- What this task involves:
Report back every line below that carries the word "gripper".

────────────────────────────────────────

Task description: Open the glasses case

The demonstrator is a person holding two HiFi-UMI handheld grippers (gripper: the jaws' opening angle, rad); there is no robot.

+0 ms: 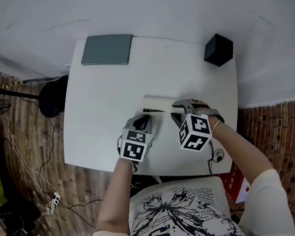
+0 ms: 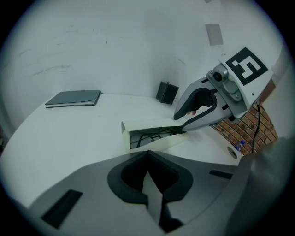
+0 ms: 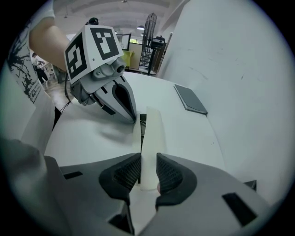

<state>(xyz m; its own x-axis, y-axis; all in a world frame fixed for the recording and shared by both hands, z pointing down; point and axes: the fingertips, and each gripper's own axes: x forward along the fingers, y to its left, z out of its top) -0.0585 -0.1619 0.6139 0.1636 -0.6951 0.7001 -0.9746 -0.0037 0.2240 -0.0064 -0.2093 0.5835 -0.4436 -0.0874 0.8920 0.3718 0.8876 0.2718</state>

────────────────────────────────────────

- Completed task:
The demonstrator is a person holding two HiFi-UMI handheld grippers (gripper: the jaws' opening angle, rad); there is no robot.
<state>(xyz m; its own x-axis, y-axis; all in a world frame fixed for the recording and shared by both hands, z pointing down; point and axes: the fingertips, and each gripper's own axes: x forward along the fingers, y to its left, z out of its top) -0.0585 -0.1619 0.6139 0.1636 -0.6951 0.7001 -0.9746 -0.0037 0.2240 -0.0064 -0.2093 0.5835 -0.4436 -0.0874 0.8920 0.3718 0.8876 0.2718</state>

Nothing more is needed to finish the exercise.